We are slightly generic with this approach, but not as much as we would like.


For full genericity we need unsafe, since it enables raw copying, and it is up to us to emulate the move semantics. There are two scenarios when wanting to do *a ← b:

  1. either *a is uninit, in which case we just have to

    ptr::write(&mut *a, b); // this consumes b
  2. or (the usual case) *a does have a value, in which case it has to be dropped to reach state 1.

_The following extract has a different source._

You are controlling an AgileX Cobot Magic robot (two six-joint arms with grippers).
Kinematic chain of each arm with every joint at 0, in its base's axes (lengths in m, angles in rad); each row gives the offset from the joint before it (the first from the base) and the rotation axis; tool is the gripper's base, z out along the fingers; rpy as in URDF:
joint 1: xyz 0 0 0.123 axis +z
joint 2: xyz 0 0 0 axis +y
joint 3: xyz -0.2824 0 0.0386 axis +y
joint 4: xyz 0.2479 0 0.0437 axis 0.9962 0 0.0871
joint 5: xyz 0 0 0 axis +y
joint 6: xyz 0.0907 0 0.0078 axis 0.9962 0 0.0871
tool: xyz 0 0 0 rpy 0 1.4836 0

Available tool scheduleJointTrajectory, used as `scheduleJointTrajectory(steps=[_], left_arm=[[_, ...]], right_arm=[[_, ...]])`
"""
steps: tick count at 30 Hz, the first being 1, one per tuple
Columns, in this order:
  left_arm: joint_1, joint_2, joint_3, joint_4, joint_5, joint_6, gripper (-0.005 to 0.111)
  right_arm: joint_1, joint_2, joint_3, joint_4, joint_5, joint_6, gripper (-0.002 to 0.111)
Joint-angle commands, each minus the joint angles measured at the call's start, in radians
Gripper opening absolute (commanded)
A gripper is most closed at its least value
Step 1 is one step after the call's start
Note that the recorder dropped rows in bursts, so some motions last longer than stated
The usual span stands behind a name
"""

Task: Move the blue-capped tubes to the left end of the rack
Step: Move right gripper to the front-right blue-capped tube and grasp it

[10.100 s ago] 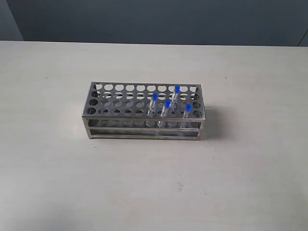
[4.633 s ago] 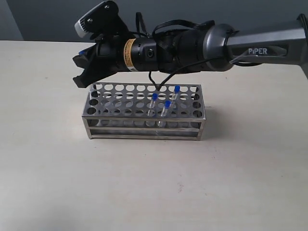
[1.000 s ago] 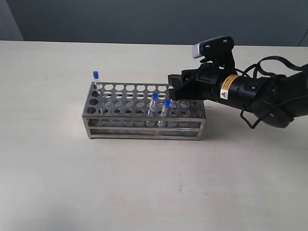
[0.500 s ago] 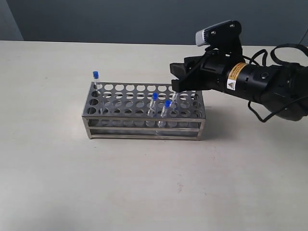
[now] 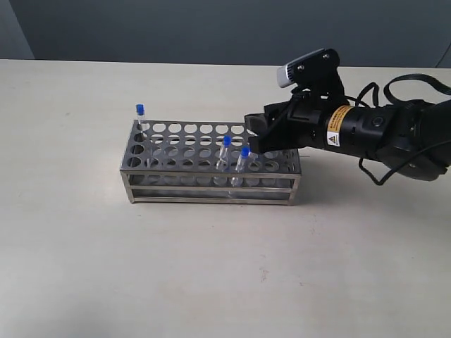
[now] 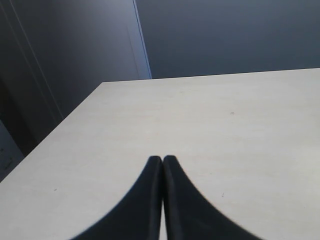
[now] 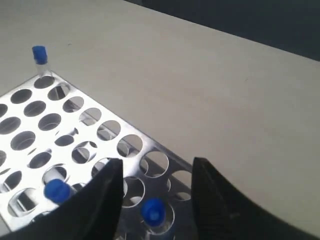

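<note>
Silver perforated metal rack (image 5: 211, 165) holding thin clear blue-capped tubes (image 5: 139, 110): one at its 9 o'clock end, two near centre, another inside the parted black right gripper (image 7: 157, 162) at 3 o'clock. Yellow warning label (image 5: 341, 129) on that arm, writing too small to read; black left gripper (image 6: 162, 161) pressed together.

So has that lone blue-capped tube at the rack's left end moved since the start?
Yes. That tube started near the right front of the rack. It now stands in the back corner hole at the left end.
</note>
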Motion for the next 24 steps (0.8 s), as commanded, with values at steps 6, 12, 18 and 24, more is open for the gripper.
scheduleJointTrajectory(steps=[6,12,18,24], left_arm=[[-0.003,-0.005,-0.003,0.003,-0.005,-0.004,0.001],[-0.003,-0.005,-0.003,0.003,-0.005,-0.004,0.001],[-0.003,-0.005,-0.003,0.003,-0.005,-0.004,0.001],[-0.003,-0.005,-0.003,0.003,-0.005,-0.004,0.001]], right_arm=[[-0.004,0.034,0.004,-0.075,0.054,0.023,0.043],[-0.004,0.087,0.004,-0.079,0.045,0.023,0.043],[-0.004,0.090,0.004,-0.066,0.012,0.023,0.039],[-0.004,0.090,0.004,-0.028,-0.001,0.023,0.002]])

    ptr::drop_in_place(&mut *a); // may panic btw
    // now we know *a is uninit
    ptr::write(&mut *a, b);

And how do we “move out” data? Easy, with ptr::read(& *a). This call evaluates to *a, and thus *a must now be considered in an uninit state (else we would double drop *a, which is UB).

Now we can swap:

fn swap<T> (p1: &'_ mut T, p2: &'_ mut T)
    let temp: T = ptr::read(& *p1);
    // *p1 is now uninit
    ptr::write(&mut *p1, ptr::read(& *p2));
    // *p2 is now uninit
    ptr::write(&mut *p2, temp); // temp is consumed: all is good

So, when you think about it, swapping two variables destroys neither one; hence Drop plays no role here (it would only play a (sad) role if the implementation were wrong).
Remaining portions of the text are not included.